Classification tasks : predicting the category to which data belongs, such as spam detection, identifying plant and animal categories, etc.
Regression task : Predicting data based on previously observed data, such as predicting house prices, height and weight, etc.
Unsupervised learning
Analyze unlabeled data, i.e., data with only independent variables and no dependent variables, to discover patterns in the data, such as through clustering and dimensionality reduction.
Clustering : grouping similar things together without focusing on what those things are, such as customer grouping.
Dimensionality reduction : By extracting features, high-dimensional data is compressed and represented in low dimensions, such as merging a car's mileage and years of use into a wear value.
semi-supervised learning
The training data is only partially labeled. Unsupervised learning is first used to process the data, and then supervised learning is used to train and predict the model. For example, a mobile phone can recognize photos of the same person (unsupervised learning). Once photos of the same person are labeled, newly added photos of that person will also be automatically labeled with the corresponding tags (supervised learning).
reinforcement learning
By interacting with the environment, the algorithm is optimized based on rewards or penalties until the maximum reward is obtained, thus generating an optimal strategy. For example, when a robot vacuum cleaner encounters an obstacle, it will optimize its cleaning path.
Deep Learning
Having learned the above, you should now be familiar with machine learning. So what is deep learning? And how is it related to machine learning?
Deep learning is a new research direction in the field of machine learning. It is an algorithm that uses multi-layered neural networks to learn and understand complex data. Machines learn complex tasks by learning deep representations of sample data, and eventually, they can have analytical and learning abilities like humans, such as recognizing text, images, and sounds.

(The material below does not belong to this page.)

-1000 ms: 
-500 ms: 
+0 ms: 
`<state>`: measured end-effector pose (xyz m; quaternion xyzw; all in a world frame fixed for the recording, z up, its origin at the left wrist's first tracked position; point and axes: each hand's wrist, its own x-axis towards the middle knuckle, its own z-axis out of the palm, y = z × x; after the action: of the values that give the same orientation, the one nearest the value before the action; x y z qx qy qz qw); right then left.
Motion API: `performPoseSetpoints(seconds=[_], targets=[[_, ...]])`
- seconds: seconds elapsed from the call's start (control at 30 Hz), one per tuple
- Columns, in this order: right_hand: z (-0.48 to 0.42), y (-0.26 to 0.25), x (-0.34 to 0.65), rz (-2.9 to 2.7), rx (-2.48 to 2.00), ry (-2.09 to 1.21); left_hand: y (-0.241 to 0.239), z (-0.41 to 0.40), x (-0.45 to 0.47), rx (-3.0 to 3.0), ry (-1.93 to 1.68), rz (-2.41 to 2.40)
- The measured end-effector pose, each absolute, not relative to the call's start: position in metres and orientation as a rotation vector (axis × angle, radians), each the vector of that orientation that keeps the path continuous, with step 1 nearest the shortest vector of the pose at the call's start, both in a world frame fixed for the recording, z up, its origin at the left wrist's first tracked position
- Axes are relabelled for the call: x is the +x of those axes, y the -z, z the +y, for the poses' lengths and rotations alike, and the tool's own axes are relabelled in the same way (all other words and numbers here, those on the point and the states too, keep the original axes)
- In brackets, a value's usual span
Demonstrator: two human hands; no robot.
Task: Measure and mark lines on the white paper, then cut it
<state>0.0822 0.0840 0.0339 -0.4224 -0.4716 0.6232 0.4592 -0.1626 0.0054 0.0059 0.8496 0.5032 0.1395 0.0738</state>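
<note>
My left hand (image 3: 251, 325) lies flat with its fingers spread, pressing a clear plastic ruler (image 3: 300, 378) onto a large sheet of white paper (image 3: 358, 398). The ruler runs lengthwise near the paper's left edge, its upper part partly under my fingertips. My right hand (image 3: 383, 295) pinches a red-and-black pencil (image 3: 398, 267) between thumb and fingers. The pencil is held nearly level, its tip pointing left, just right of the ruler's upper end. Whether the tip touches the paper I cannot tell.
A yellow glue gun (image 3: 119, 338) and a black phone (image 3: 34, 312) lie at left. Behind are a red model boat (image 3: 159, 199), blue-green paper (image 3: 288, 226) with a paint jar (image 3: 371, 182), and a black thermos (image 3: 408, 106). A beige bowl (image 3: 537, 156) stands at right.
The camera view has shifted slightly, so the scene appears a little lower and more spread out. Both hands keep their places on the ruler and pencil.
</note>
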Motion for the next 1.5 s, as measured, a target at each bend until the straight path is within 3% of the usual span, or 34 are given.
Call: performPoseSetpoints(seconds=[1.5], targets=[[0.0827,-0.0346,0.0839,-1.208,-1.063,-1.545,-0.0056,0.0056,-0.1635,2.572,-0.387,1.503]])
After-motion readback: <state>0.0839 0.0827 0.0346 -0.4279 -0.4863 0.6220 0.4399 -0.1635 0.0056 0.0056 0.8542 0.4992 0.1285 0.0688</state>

Unlike traditional machine learning, deep learning uses neural network structures. The length of a neural network is called the "depth" of the model, hence learning based on neural networks is called "deep learning." Neural networks simulate the neuronal network of the human brain, where neurons can process and transform data. Through multi-layered neural networks, the features of data can be continuously extracted and abstracted, enabling machines to better solve various problems.
Typical deep learning algorithms can be categorized into four types:
Convolutional Neural Networks (CNNs) are commonly used for image recognition and classification tasks.

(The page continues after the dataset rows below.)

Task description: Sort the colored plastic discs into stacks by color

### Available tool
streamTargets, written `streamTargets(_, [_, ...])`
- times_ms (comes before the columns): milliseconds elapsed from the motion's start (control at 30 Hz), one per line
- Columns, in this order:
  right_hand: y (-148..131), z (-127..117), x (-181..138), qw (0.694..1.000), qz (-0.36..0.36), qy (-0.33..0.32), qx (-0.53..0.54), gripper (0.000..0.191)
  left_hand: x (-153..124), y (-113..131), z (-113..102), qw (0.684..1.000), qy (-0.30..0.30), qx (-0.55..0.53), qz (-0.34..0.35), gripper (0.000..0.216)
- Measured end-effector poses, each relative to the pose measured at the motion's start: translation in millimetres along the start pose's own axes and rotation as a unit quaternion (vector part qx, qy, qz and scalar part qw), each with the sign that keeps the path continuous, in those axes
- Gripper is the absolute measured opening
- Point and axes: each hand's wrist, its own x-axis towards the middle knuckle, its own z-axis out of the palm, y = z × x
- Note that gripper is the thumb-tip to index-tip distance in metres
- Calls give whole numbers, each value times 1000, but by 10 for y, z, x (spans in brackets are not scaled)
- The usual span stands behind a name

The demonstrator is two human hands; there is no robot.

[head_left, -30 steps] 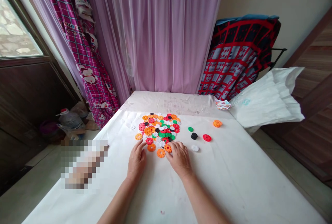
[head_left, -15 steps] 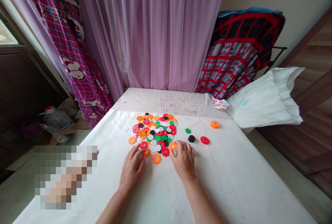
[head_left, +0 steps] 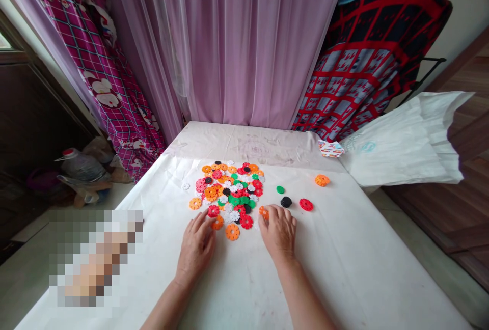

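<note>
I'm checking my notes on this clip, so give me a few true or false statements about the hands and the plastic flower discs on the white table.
1. Both hands, left hand and right hand, rest palm down on the white-covered table. True.
2. The left hand grips a black disc in the air. False: it lies flat by an orange flower-shaped plastic disc.
3. The lone black plastic disc lies between a green disc and a red disc. True.
4. The mixed pile of discs sits in a bowl. False: it lies on the table.
</note>
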Motion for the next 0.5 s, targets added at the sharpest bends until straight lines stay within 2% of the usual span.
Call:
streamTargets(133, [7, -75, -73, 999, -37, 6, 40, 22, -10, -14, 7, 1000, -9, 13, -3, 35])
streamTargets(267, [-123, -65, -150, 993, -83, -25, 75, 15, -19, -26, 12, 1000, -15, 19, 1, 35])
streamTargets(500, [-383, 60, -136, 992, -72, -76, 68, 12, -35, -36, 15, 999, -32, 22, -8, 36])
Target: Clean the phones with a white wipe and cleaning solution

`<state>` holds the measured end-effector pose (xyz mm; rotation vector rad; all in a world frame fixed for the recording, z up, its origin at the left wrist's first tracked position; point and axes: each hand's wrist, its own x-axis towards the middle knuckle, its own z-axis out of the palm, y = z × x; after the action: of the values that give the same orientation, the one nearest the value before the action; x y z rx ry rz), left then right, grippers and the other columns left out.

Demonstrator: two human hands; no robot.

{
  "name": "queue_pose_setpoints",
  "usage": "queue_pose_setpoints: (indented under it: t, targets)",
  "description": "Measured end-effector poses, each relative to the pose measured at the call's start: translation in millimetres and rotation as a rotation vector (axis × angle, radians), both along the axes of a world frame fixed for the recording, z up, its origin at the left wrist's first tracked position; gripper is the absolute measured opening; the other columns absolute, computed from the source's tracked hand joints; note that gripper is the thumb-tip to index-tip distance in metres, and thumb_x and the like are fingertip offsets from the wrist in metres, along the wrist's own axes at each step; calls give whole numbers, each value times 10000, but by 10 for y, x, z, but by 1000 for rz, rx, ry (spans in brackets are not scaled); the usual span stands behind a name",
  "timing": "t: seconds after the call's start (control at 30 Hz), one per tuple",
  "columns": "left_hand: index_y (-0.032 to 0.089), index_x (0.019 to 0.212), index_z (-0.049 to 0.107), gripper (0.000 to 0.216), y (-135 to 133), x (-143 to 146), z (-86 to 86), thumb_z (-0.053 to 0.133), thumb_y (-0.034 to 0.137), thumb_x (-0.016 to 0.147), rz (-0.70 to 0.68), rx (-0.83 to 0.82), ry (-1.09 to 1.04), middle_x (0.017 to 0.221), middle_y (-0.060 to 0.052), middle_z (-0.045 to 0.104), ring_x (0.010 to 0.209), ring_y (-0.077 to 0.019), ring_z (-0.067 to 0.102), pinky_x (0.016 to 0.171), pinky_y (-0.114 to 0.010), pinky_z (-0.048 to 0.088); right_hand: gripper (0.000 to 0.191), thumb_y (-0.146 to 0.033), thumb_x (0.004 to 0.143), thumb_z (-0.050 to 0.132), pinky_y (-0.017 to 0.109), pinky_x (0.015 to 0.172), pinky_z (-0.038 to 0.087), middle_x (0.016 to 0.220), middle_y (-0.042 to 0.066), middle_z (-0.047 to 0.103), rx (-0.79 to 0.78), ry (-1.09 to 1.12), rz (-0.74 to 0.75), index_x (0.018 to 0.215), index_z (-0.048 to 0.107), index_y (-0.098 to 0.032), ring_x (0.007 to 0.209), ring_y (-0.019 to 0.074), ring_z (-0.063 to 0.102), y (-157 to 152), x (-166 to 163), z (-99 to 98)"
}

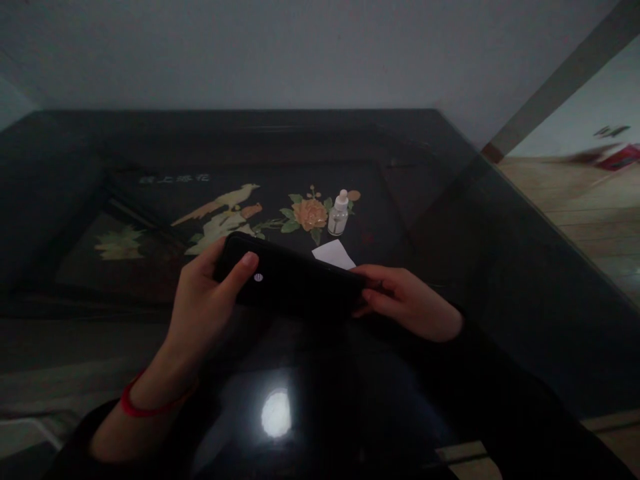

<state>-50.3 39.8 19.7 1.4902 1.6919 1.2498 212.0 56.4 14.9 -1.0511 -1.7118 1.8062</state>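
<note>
The pale wall [250, 53] is at the back, and its top is cut off. In front is a big, dark, shiny table [450, 200], and its near edge is hard to see in the gloom. A bird and flower picture [310, 213] shows on the table, partly hidden behind the left hand and the phone. The black sleeves [505, 380] almost melt into the dark.

The black phone [295, 277] is up in front of the person, over the table, longways and tipped. Its lower edge is too dark to follow. The left hand [203, 290] is curled around the left end, with its thumb on the front; most of its fingers are hidden behind. The right hand [400, 300] is part closed on the other end, thumb and fingers close together, but its exact grip is hard to tell.

A little white-topped bottle [339, 217] stands behind the phone. Near it lies white paper [334, 253], its bottom part hidden. A red band [145, 409] goes around the left wrist. A tiny striped mark [259, 277] glows by the left thumb.
</note>
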Motion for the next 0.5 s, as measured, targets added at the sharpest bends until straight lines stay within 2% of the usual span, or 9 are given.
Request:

Recurrent Neural Networks (RNNs) are suitable for processing sequential data, such as in natural language processing.
Long Short-Term Memory (LSTM): A special type of RNN structure that is better able to handle long sequence data.

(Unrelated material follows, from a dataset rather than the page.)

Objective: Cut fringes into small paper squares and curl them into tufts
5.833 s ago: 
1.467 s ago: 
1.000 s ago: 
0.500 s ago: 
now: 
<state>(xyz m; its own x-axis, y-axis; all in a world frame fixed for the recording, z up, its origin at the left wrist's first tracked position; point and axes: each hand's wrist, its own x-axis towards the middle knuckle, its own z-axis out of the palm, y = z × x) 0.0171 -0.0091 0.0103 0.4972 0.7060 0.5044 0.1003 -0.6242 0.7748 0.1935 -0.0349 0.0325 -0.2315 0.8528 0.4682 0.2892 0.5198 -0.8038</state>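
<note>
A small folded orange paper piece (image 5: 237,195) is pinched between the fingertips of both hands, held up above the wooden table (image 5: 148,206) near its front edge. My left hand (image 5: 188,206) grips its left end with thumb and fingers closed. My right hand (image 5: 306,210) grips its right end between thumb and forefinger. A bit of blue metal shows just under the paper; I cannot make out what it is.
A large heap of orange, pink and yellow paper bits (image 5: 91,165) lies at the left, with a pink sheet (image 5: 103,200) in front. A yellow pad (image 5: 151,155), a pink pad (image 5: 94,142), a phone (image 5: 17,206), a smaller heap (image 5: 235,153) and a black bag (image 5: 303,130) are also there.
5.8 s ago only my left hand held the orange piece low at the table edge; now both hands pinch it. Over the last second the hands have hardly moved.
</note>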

Generative Adversarial Networks (GANs) are used to generate new data, such as images, audio, or text.
With the support of deep learning, artificial intelligence has developed rapidly, and we believe that in the near future, we will have a brand new AI era.
Conclusion
Another piece of useful knowledge has been added. Let me briefly summarize it:
"Artificial intelligence" is a broad concept that aims to enable machines to think and perform tasks like humans.
Machine learning is a method for achieving artificial intelligence, with the aim of learning patterns from data. Traditional machine learning requires manual determination of data features.
"Deep learning" is a specific branch of machine learning that is based on neural networks and can automatically learn data features.